Likewise, we often hear a lot about the importance of training employees how to avoid clicking on documents used in phishing attacks, but this, too, is nowhere near sufficient.

Cybercriminals are constantly developing novel ways to trick employees, and, in a sufficiently large organization, someone will eventually make the mistake of clicking on an infected file. What’s more, employee training does nothing to defend against attacks that exploit security holes—no one has to click on anything for these to succeed.
 

A zero trust approach to thwarting ransomware

In a zero trust environment, all internal communications are treated as potentially hostile. Each communication between workloads must be authorized before it is allowed. In this way, zero trust can stop ransomware from moving laterally across the network, which can mean the difference between the malware encrypting a single laptop and encrypting hundreds of servers and datastores around the globe.

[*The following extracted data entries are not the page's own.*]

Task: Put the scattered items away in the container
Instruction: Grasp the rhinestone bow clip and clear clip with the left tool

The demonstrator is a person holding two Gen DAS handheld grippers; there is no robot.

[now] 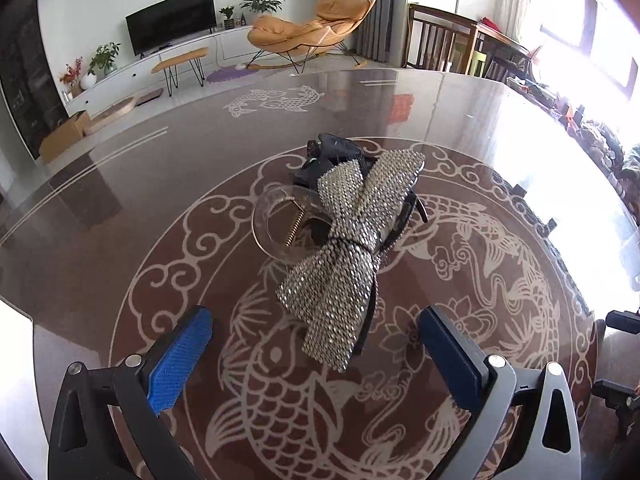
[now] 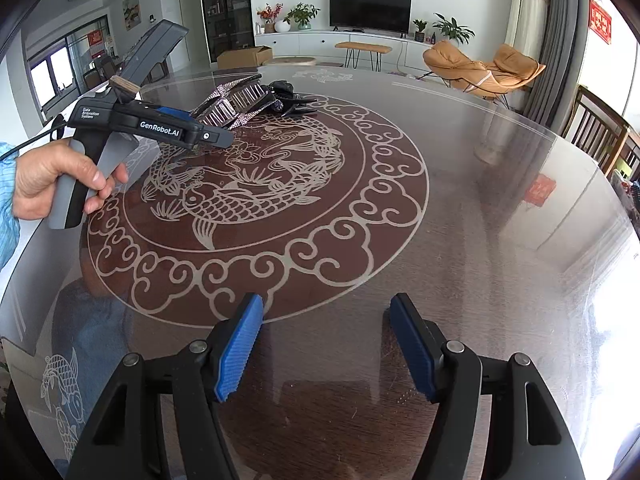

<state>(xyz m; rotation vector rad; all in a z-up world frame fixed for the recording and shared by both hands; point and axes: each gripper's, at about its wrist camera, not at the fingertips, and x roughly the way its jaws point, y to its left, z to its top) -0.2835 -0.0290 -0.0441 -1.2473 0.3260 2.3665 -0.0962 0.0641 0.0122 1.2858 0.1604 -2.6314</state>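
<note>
A glittery silver bow hair clip (image 1: 352, 248) lies on top of a small clear round container (image 1: 276, 228) on the glass table, with a dark hair clip (image 1: 332, 156) just behind it. My left gripper (image 1: 316, 344) is open and empty, its fingers either side of the bow's near end, slightly above the table. In the right wrist view the bow clip (image 2: 236, 100) and the dark clip (image 2: 288, 100) sit far off at the upper left, beside the hand-held left gripper body (image 2: 148, 124). My right gripper (image 2: 326, 344) is open and empty, over bare table.
The round glass table (image 2: 480, 240) has a carved fish medallion (image 2: 256, 184) in the middle. Wooden chairs (image 1: 440, 40) stand at the far edge. Clutter (image 1: 592, 128) lines the right rim in the left wrist view. The person's hand (image 2: 52, 180) holds the left gripper.
</note>
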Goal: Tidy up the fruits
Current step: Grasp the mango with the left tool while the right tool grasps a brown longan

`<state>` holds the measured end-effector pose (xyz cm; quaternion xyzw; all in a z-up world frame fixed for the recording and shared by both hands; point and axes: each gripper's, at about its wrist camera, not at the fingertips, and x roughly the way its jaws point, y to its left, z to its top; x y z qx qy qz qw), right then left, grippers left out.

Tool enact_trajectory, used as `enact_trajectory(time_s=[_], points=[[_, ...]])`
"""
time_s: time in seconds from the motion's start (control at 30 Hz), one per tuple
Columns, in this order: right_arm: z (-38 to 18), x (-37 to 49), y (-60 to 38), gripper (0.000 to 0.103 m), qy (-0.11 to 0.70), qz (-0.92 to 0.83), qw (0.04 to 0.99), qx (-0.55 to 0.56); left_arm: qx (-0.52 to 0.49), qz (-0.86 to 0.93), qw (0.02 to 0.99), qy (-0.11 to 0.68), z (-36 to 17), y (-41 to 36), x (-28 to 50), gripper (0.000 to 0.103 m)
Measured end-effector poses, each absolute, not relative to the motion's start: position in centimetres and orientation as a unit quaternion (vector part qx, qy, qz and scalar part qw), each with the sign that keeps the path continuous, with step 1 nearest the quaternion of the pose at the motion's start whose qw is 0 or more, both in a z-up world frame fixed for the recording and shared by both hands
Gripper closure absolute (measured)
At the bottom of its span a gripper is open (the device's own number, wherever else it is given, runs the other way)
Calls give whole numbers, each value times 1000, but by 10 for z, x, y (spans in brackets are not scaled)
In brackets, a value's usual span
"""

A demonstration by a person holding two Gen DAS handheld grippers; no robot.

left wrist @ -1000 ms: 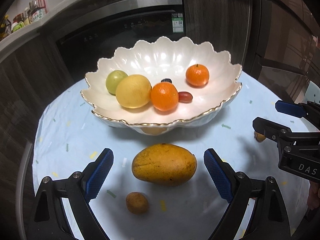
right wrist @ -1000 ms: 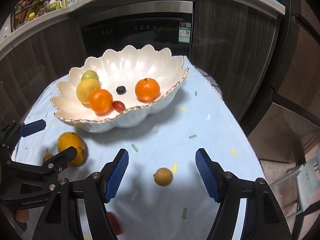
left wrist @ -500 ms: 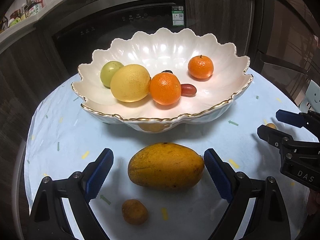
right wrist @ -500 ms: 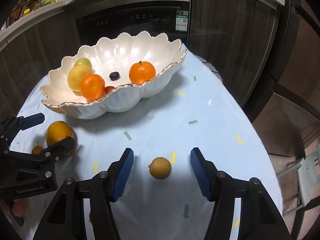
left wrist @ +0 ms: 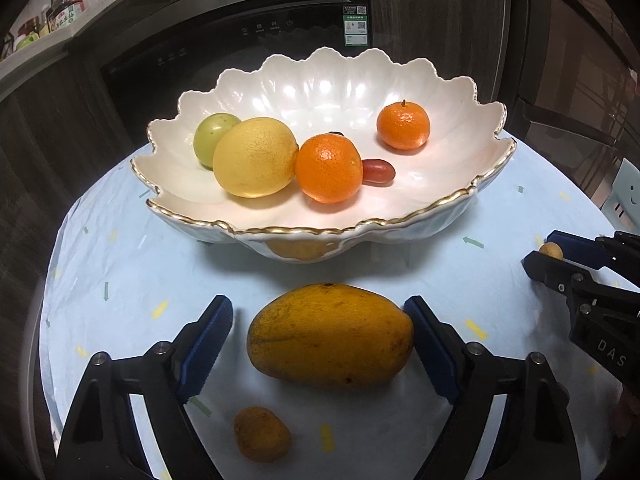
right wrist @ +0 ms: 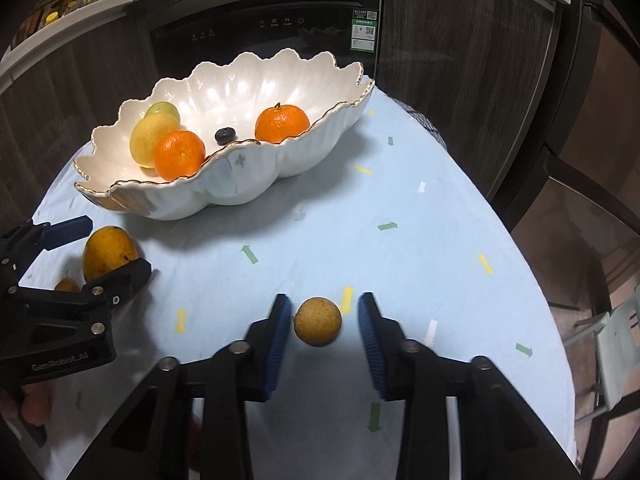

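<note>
A white scalloped bowl (left wrist: 440, 216) with a gold rim holds a lemon (left wrist: 254, 156), a green fruit (left wrist: 214, 136), two oranges (left wrist: 328, 168), a red grape (left wrist: 378, 170) and a dark berry (right wrist: 225, 135). A yellow mango (left wrist: 330, 334) lies on the blue cloth in front of the bowl, between the open jaws of my left gripper (left wrist: 318, 330); the right pad is at its end, the left stands apart. A small brown fruit (left wrist: 262, 434) lies nearer. My right gripper (right wrist: 322, 322) is open around a small round tan fruit (right wrist: 318, 321), with small gaps on both sides.
The round table (right wrist: 440, 240) has a pale blue cloth with confetti marks; its edge drops off at the right. Dark cabinets and an oven (right wrist: 280, 24) stand behind it. A pale chair (right wrist: 616, 344) stands at the lower right. The bowl also shows in the right wrist view (right wrist: 240, 184).
Both grippers have moved forward and lower. The mango now sits between the left jaws. The right jaws have narrowed around the small tan fruit.
</note>
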<state>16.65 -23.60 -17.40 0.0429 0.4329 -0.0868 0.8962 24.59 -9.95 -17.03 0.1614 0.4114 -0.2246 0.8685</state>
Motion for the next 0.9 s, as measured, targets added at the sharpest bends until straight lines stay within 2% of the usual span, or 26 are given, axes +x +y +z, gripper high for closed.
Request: enact_trajectory(time_s=[0.07,0.13,0.33,0.9], points=[[-174,166,-235,78,431,-85,897,41,159,-227,868,412,-172,-100,246,19],[-174,166,-235,78,430,-83,898,41,155,-230,867,413,-172,-100,246,25],[-173,167,-236,78,430,-81,898,45,157,-232,868,411,-172,-101,245,28],[-153,160,-232,79,411,-68,908,43,157,-221,877,397,-155,-94,231,29]])
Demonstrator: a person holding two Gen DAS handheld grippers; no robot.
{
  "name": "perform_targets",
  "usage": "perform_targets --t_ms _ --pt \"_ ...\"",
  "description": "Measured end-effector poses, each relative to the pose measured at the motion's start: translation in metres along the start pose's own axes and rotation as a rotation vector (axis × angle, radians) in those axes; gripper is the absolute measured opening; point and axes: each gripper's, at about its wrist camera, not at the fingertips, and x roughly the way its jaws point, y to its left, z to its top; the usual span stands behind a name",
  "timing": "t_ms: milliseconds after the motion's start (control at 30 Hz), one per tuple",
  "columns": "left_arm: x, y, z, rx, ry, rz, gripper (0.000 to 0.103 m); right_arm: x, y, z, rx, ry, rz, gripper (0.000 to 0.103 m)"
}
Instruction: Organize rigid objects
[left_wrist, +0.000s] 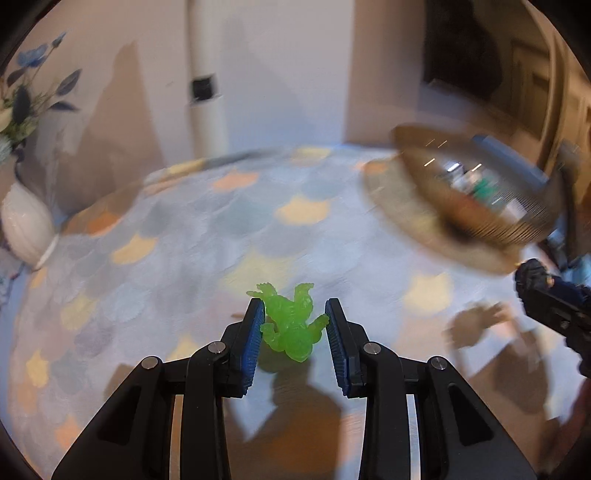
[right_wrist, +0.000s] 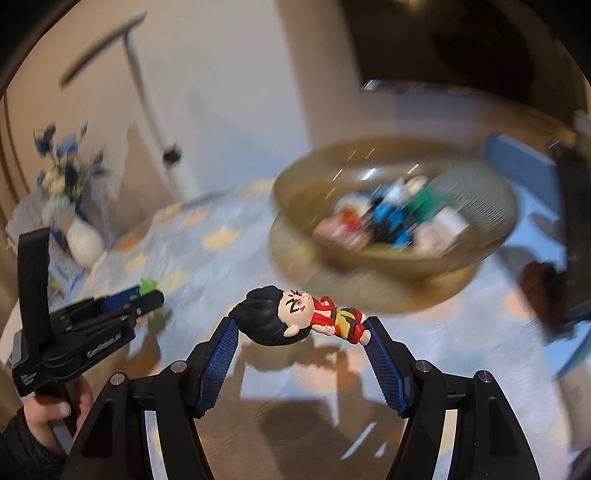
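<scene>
Two toys are mid-carry. Left gripper (left_wrist: 295, 325) is clamped on a green figure (left_wrist: 291, 328) above the cloth (left_wrist: 184, 236); right gripper (right_wrist: 301, 332) pinches a doll (right_wrist: 295, 317) end to end. Next, likely: bring both over the bowl (right_wrist: 369, 258) and release inside.

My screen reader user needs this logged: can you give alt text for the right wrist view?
The right gripper holds a small black-haired figurine in red and yellow sideways between its blue pads, above a pastel patterned tablecloth. Ahead, blurred, a shallow brown bowl holds mixed toys; at left, the left gripper grips a green toy.
</scene>
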Motion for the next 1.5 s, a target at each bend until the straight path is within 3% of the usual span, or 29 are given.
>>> perform_targets --t_ms 133,267,333,500,567,633,667,767,867,933,967,1000,1100,1167,1200,1267,1333,1400,1433,1500 --pt "-0.021 -0.033 0.031 -0.017 -0.064 -0.112 0.031 -0.026 -0.035 0.029 0.044 -0.097 -0.048 0.068" --pt "-0.033 -0.081 0.075 0.033 -0.111 -0.216 0.031 -0.037 -0.082 0.053 0.141 -0.159 -0.088 0.068" --pt "-0.032 -0.106 0.092 0.065 -0.115 -0.258 0.031 -0.031 -0.093 0.066 0.152 -0.143 -0.076 0.068" --pt "-0.014 -0.147 0.116 0.109 -0.109 -0.273 0.033 -0.003 -0.098 0.092 0.138 -0.081 -0.096 0.069" --pt "-0.004 -0.157 0.122 0.119 -0.097 -0.277 0.054 0.007 -0.097 0.101 0.108 -0.044 -0.081 0.070" --pt "0.002 -0.165 0.128 0.127 -0.086 -0.266 0.082 0.005 -0.100 0.104 0.103 -0.047 -0.082 0.071" --pt "0.003 -0.165 0.129 0.126 -0.080 -0.254 0.084 -0.002 -0.104 0.102 0.107 -0.064 -0.078 0.071" --pt "-0.008 -0.146 0.128 0.087 -0.116 -0.245 0.084 -0.016 -0.107 0.094 0.126 -0.084 -0.076 0.075" --pt "-0.027 -0.115 0.119 0.041 -0.129 -0.240 0.084 -0.030 -0.089 0.075 0.119 -0.085 -0.016 0.078" --pt "-0.042 -0.093 0.111 0.014 -0.143 -0.225 0.090 -0.032 -0.063 0.057 0.092 -0.071 0.027 0.093" --pt "-0.052 -0.080 0.103 -0.001 -0.155 -0.207 0.094 -0.030 -0.052 0.050 0.077 -0.063 0.041 0.095" --pt "-0.062 -0.067 0.093 -0.017 -0.166 -0.182 0.102 -0.025 -0.033 0.038 0.047 -0.040 0.062 0.095" --pt "-0.075 -0.039 0.062 -0.050 -0.176 -0.099 0.103 0.000 0.019 0.007 -0.074 0.080 0.128 0.095" --pt "-0.074 -0.023 0.033 -0.058 -0.173 0.022 0.103 0.016 0.049 -0.013 -0.140 0.132 0.162 0.095" --pt "-0.069 -0.015 0.018 -0.054 -0.152 0.081 0.103 0.021 0.056 -0.019 -0.157 0.140 0.157 0.095" --pt "-0.054 0.003 -0.012 -0.063 -0.080 0.131 0.103 0.037 0.067 -0.032 -0.169 0.156 0.126 0.095" --pt "-0.041 0.017 -0.031 -0.084 -0.031 0.138 0.102 0.047 0.069 -0.034 -0.173 0.178 0.065 0.095" --pt "-0.035 0.026 -0.040 -0.110 0.003 0.137 0.102 0.050 0.067 -0.033 -0.163 0.179 0.061 0.095" --pt "-0.034 0.034 -0.039 -0.149 0.019 0.089 0.102 0.054 0.065 -0.033 -0.149 0.190 0.068 0.095" --pt "-0.038 0.044 -0.037 -0.210 -0.024 0.049 0.102 0.062 0.058 -0.035 -0.105 0.225 0.065 0.095"
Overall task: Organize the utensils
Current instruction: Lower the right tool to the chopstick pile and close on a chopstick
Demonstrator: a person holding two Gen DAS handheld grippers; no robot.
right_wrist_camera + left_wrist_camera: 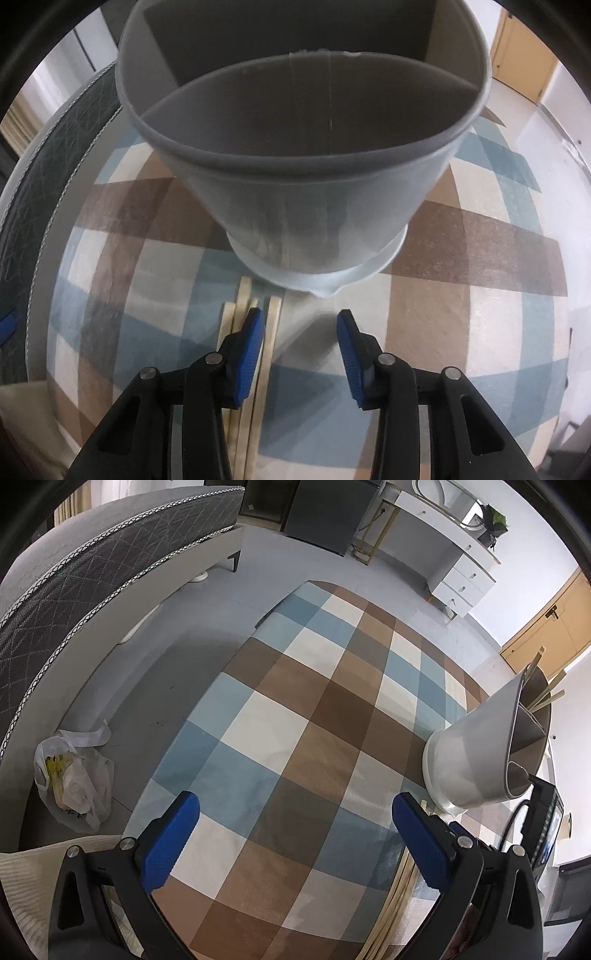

Zero trust is enabled by microsegmentation, but traditional methods of microsegmenting a network depend on “trusted” IP address. That poses significant operational and security concerns. Operationally, policies break when the underlying network changes—and modern networks are constantly changing. It’s even more difficult to manage policies in autoscaling environments, such as the cloud or containers in which IP addresses are ephemeral. IT would have to constantly update policies as IP addresses change, which is labor-intensive and prone to errors. What’s more, ransomware can evade address-based controls by piggybacking on approved firewall policies because firewalls are not designed to distinguish good software from bad software.

There is a new model for microsegmentation, however, that relies on the identity of communicating software, hosts, and devices, separating the control plane from the network for better security and easier operations. With an identity-based approach, each workload is assigned an immutable, unique identity (or fingerprint) based on dozens of properties of the asset itself, such as the UUID of the bios, serial numbers of processors, or an SHA-256 hash of a binary, which is then verified before the workloads are allowed to communicate. This identity verification prevents malicious software, or devices and hosts, from communicating.

For example, let’s say that someone clicks an infected file, which launches ransomware on that user’s desktop machine. If the ransomware tries to use the SAMR protocol or nslookup to conduct network reconnaissance, identity-based zero trust policies would block that communication, because the ransomware is not authorized. Likewise, attempts to move to other assets would also be denied. In this way, even if ransomware gains an initial foothold in the network, the damage that it can do is limited to an annoyance as opposed to a global business catastrophe.